[Items from a dataset]
┌──
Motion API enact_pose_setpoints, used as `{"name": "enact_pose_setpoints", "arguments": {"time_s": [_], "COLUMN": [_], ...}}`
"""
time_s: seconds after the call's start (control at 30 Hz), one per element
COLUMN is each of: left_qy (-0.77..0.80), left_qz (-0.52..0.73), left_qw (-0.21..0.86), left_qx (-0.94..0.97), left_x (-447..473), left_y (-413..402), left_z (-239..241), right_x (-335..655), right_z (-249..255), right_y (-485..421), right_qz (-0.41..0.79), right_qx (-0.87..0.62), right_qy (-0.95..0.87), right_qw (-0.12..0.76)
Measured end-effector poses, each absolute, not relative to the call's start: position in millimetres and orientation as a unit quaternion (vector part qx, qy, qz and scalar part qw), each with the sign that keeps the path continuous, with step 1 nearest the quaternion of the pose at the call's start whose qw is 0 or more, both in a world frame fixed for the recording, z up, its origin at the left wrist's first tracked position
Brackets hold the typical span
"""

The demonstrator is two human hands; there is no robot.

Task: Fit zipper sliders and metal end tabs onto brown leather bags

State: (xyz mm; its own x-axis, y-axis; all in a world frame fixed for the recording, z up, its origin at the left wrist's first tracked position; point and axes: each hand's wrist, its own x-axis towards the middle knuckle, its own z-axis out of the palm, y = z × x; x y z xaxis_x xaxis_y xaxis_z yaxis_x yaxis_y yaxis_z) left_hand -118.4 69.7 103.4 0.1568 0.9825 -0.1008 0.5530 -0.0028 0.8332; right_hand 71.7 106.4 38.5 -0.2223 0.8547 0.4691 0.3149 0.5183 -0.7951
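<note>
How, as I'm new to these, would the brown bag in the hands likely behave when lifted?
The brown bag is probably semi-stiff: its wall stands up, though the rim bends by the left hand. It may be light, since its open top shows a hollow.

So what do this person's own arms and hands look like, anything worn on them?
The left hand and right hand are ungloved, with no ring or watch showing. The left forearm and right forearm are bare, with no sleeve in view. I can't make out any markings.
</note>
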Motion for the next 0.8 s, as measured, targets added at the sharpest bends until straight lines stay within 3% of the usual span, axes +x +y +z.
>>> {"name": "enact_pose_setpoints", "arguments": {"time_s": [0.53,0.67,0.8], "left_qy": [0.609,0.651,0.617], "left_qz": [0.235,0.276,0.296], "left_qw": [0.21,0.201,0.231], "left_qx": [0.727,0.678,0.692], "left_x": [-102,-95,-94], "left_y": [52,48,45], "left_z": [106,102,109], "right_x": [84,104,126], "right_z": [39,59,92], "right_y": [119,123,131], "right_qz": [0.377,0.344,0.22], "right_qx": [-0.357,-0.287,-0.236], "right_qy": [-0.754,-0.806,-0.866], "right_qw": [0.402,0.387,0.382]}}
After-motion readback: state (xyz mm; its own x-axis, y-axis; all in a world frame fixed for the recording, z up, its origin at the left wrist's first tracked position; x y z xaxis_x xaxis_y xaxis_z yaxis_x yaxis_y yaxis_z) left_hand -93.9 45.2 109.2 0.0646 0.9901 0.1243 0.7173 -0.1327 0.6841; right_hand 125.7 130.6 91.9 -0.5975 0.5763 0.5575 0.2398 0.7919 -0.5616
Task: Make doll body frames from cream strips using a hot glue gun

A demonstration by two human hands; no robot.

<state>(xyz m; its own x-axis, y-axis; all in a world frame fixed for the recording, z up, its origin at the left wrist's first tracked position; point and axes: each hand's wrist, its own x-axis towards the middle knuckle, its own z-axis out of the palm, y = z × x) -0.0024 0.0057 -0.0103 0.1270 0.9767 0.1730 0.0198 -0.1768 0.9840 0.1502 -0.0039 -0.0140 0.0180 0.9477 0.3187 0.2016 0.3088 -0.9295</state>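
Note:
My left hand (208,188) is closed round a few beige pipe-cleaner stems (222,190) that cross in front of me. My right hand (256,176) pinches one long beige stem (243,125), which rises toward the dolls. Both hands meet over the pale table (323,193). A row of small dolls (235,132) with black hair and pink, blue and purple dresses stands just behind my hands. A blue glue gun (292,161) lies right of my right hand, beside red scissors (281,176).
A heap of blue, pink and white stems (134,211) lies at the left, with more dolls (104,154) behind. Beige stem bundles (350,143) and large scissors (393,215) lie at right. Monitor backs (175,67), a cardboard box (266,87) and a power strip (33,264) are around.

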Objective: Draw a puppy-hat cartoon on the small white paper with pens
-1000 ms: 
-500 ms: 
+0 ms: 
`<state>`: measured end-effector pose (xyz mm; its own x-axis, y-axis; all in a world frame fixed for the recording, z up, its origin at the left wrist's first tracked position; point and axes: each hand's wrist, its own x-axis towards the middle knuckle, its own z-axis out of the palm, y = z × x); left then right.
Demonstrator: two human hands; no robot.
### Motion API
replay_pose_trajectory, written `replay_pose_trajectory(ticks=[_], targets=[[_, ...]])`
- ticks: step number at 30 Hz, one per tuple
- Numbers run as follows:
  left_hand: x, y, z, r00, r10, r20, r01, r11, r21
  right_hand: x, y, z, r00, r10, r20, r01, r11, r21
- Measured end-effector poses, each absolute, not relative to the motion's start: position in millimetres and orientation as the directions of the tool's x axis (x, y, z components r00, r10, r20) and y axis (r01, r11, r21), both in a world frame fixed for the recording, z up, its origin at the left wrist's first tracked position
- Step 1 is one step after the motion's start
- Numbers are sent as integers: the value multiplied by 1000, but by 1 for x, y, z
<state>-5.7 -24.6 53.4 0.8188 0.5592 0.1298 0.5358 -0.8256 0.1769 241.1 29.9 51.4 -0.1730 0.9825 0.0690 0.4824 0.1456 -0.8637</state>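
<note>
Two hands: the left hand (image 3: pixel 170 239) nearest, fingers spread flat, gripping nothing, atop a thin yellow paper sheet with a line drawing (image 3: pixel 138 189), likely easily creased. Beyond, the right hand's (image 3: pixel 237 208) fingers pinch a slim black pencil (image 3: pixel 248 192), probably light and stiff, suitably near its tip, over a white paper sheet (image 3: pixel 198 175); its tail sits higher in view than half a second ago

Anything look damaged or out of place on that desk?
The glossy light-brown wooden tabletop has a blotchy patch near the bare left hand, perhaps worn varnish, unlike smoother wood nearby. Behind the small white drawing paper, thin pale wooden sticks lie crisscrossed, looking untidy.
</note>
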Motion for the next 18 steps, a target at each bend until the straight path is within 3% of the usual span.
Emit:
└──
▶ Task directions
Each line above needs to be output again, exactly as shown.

▶ Solution for this problem
Motion API enact_pose_setpoints, used as `{"name": "enact_pose_setpoints", "arguments": {"time_s": [_], "COLUMN": [_], ...}}`
"""
time_s: seconds after the call's start (control at 30 Hz), one per element
COLUMN is each of: left_qy (-0.77..0.80), left_qz (-0.52..0.73), left_qw (-0.21..0.86), left_qx (-0.94..0.97), left_x (-447..473), left_y (-413..402), left_z (-239..241), right_x (-335..655), right_z (-249..255), right_y (-485..421), right_qz (-0.41..0.79), right_qx (-0.87..0.62), right_qy (-0.95..0.87), right_qw (-0.12..0.76)
Measured end-effector poses, each absolute, not relative to the call's start: position in millimetres and orientation as a unit quaternion (vector part qx, qy, qz and scalar part qw), each with the sign that keeps the path continuous, with step 1 nearest the quaternion of the pose at the call's start whose qw is 0 or more, both in a world frame fixed for the recording, z up, its origin at the left wrist's first tracked position
Brackets hold the typical span
"""

The demonstrator is two human hands; there is no robot.

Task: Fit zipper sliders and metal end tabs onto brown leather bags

State: (xyz mm; its own x-axis, y-axis; all in a world frame fixed for the recording, z up, its origin at the left wrist's first tracked position; point and axes: each hand's wrist, its own x-axis towards the middle knuckle, its own z-axis out of the palm, y = z × x; x y z xaxis_x xaxis_y xaxis_z yaxis_x yaxis_y yaxis_z) left_hand -118.4 69.7 103.4 0.1568 0.9825 -0.1008 0.5530 -0.0028 0.8332; right_hand 71.7 106.4 38.5 -0.2223 0.8547 0.4691 0.3149 0.5183 -0.7951
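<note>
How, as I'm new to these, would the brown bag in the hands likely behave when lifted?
The brown bag is probably semi-stiff: its wall stands up, though the rim bends by the left hand. It may be light, since its open top shows a hollow.

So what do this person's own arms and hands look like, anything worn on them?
The left hand and right hand are ungloved, with no ring or watch showing. The left forearm and right forearm are bare, with no sleeve in view. I can't make out any markings.
</note>
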Motion for the next 0.8 s, as measured, targets added at the sharpest bends until straight lines stay within 3% of the usual span, axes +x +y +z.
>>> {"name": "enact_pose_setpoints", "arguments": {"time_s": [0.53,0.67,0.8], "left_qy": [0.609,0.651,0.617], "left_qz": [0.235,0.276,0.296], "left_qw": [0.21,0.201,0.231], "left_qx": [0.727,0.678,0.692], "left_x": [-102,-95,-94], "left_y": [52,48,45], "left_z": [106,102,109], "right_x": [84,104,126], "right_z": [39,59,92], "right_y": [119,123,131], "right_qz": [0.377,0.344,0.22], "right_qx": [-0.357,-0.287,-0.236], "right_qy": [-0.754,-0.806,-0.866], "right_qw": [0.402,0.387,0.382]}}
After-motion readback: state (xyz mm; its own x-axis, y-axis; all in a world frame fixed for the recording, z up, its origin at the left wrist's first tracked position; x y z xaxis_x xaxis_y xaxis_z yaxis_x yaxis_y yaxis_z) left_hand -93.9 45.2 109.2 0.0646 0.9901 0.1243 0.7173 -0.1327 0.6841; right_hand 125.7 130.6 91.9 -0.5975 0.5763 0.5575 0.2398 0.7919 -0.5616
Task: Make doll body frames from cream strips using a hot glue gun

A demonstration by two human hands; no robot.

<state>(xyz m; its own x-axis, y-axis; all in a world frame fixed for the recording, z up, its origin at the left wrist's first tracked position; point and axes: each hand's wrist, its own x-axis towards the middle knuckle, its own z-axis out of the palm, y = z × x) -0.0024 0.0057 -0.0103 0.1270 0.9767 0.1730 0.0198 -0.1768 0.9840 0.1502 -0.0039 -0.0140 0.0180 0.9477 0.3187 0.2016 0.3088 -0.9295</state>
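Note:
My left hand (208,188) is closed round a few beige pipe-cleaner stems (222,190) that cross in front of me. My right hand (256,176) pinches one long beige stem (243,125), which rises toward the dolls. Both hands meet over the pale table (323,193). A row of small dolls (235,132) with black hair and pink, blue and purple dresses stands just behind my hands. A blue glue gun (292,161) lies right of my right hand, beside red scissors (281,176).
A heap of blue, pink and white stems (134,211) lies at the left, with more dolls (104,154) behind. Beige stem bundles (350,143) and large scissors (393,215) lie at right. Monitor backs (175,67), a cardboard box (266,87) and a power strip (33,264) are around.
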
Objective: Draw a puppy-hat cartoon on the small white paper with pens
-1000 ms: 
-500 ms: 
+0 ms: 
`<state>`: measured end-effector pose (xyz mm; its own x-axis, y-axis; all in a world frame fixed for the recording, z up, its origin at the left wrist's first tracked position; point and axes: each hand's wrist, its own x-axis towards the middle knuckle, its own z-axis out of the palm, y = z × x); left then right.
Demonstrator: two human hands; no robot.
### Motion API
replay_pose_trajectory, written `replay_pose_trajectory(ticks=[_], targets=[[_, ...]])`
- ticks: step number at 30 Hz, one per tuple
- Numbers run as follows:
  left_hand: x, y, z, r00, r10, r20, r01, r11, r21
  right_hand: x, y, z, r00, r10, r20, r01, r11, r21
- Measured end-effector poses, each absolute, not relative to the motion's start: position in millimetres and orientation as the directions of the tool's x axis (x, y, z components r00, r10, r20) and y axis (r01, r11, r21), both in a world frame fixed for the recording, z up, its origin at the left wrist's first tracked position
- Step 1 is one step after the motion's start
- Numbers are sent as integers: the value multiplied by 1000, but by 1 for x, y, z
<state>-5.7 -24.6 53.4 0.8188 0.5592 0.1298 0.5358 -0.8256 0.1769 241.1 29.9 51.4 -0.1730 0.9825 0.0690 0.4824 0.1456 -0.8637</state>
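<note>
Two hands: the left hand (image 3: pixel 170 239) nearest, fingers spread flat, gripping nothing, atop a thin yellow paper sheet with a line drawing (image 3: pixel 138 189), likely easily creased. Beyond, the right hand's (image 3: pixel 237 208) fingers pinch a slim black pencil (image 3: pixel 248 192), probably light and stiff, suitably near its tip, over a white paper sheet (image 3: pixel 198 175); its tail sits higher in view than half a second ago

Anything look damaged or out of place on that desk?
The glossy light-brown wooden tabletop has a blotchy patch near the bare left hand, perhaps worn varnish, unlike smoother wood nearby. Behind the small white drawing paper, thin pale wooden sticks lie crisscrossed, looking untidy.
</note>
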Motion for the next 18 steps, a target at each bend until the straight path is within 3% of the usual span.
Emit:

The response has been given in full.